§ Aim of the task:
Given the listing below, reproduce all of it exactly.
Given material: Begin
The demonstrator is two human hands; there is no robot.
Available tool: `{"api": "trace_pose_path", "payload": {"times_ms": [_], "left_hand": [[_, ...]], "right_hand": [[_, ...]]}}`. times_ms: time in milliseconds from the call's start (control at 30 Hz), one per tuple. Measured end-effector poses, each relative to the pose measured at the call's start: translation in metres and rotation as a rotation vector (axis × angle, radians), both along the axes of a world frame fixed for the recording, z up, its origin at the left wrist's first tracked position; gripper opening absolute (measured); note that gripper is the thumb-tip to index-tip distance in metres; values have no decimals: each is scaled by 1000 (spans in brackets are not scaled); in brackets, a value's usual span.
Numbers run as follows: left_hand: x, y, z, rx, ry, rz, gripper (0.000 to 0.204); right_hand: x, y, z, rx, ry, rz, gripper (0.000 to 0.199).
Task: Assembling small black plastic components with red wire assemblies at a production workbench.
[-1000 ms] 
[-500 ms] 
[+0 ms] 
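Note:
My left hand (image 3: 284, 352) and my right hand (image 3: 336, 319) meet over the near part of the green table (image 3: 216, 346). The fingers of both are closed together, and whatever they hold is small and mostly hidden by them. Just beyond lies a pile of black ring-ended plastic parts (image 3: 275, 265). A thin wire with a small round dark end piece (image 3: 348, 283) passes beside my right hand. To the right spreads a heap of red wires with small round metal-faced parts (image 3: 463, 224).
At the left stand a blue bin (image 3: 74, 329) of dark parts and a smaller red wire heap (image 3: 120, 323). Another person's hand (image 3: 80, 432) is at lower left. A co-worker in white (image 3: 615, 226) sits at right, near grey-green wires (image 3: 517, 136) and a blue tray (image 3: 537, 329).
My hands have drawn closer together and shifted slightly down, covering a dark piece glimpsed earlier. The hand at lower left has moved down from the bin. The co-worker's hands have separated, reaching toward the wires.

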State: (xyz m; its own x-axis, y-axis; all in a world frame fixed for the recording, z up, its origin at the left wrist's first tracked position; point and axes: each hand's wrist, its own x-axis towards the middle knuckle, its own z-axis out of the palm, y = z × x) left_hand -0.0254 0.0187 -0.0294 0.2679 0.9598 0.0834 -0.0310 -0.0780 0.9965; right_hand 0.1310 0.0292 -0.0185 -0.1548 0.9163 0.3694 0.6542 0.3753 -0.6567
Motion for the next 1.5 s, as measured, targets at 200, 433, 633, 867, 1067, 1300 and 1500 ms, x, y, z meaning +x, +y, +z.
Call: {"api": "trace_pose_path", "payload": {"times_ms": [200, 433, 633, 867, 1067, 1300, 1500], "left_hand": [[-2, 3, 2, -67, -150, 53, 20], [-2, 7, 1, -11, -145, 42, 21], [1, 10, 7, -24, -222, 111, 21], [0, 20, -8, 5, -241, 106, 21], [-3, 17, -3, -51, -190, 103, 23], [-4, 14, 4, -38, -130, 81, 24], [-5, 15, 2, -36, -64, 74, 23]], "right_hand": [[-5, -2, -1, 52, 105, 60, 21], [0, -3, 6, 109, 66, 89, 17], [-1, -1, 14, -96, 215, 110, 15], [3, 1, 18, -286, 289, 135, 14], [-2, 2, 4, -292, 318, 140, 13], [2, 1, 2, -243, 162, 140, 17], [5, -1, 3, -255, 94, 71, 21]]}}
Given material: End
§ Exercise response:
The demonstrator is two human hands; there is no robot.
Available tool: `{"api": "trace_pose_path", "payload": {"times_ms": [_], "left_hand": [[_, ...]], "right_hand": [[_, ...]]}}`. times_ms: time in milliseconds from the call's start (control at 30 Hz), one per tuple. Measured end-effector poses, each relative to the pose measured at the call's start: translation in metres and rotation as a rotation vector (axis × angle, radians), both along the axes of a world frame fixed for the recording, z up, its origin at the left wrist's first tracked position; gripper opening absolute (measured); note that gripper is the thumb-tip to index-tip distance in metres; values have no decimals: each is scaled by 1000 (spans in brackets are not scaled); in brackets, a value's usual span.
Numbers run as follows: left_hand: x, y, z, rx, ry, rz, gripper (0.000 to 0.204); right_hand: x, y, z, rx, ry, rz, gripper (0.000 to 0.199).
Task: Assembling small black plastic components with red wire assemblies at a production workbench.
[-1000 ms] 
[-500 ms] 
[+0 ms] 
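Note:
My left hand (image 3: 284, 352) and my right hand (image 3: 336, 319) meet over the near part of the green table (image 3: 216, 346). The fingers of both are closed together, and whatever they hold is small and mostly hidden by them. Just beyond lies a pile of black ring-ended plastic parts (image 3: 275, 265). A thin wire with a small round dark end piece (image 3: 348, 283) passes beside my right hand. To the right spreads a heap of red wires with small round metal-faced parts (image 3: 463, 224).
At the left stand a blue bin (image 3: 74, 329) of dark parts and a smaller red wire heap (image 3: 120, 323). Another person's hand (image 3: 80, 432) is at lower left. A co-worker in white (image 3: 615, 226) sits at right, near grey-green wires (image 3: 517, 136) and a blue tray (image 3: 537, 329).
My hands have drawn closer together and shifted slightly down, covering a dark piece glimpsed earlier. The hand at lower left has moved down from the bin. The co-worker's hands have separated, reaching toward the wires.
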
State: (xyz m; its own x-axis, y-axis; all in a world frame fixed for the recording, z up, its origin at the left wrist's first tracked position; point and axes: each hand's wrist, its own x-axis towards the middle knuckle, its own z-axis out of the palm, y = z × x) left_hand -0.0254 0.0187 -0.0294 0.2679 0.9598 0.0834 -0.0310 -0.0780 0.9965; right_hand 0.1310 0.0292 -0.0185 -0.1548 0.9163 0.3694 0.6542 0.3753 -0.6567
Motion for the next 1.5 s, as measured, targets at 200, 433, 633, 867, 1067, 1300 and 1500 ms, x, y, z meaning +x, +y, +z.
Call: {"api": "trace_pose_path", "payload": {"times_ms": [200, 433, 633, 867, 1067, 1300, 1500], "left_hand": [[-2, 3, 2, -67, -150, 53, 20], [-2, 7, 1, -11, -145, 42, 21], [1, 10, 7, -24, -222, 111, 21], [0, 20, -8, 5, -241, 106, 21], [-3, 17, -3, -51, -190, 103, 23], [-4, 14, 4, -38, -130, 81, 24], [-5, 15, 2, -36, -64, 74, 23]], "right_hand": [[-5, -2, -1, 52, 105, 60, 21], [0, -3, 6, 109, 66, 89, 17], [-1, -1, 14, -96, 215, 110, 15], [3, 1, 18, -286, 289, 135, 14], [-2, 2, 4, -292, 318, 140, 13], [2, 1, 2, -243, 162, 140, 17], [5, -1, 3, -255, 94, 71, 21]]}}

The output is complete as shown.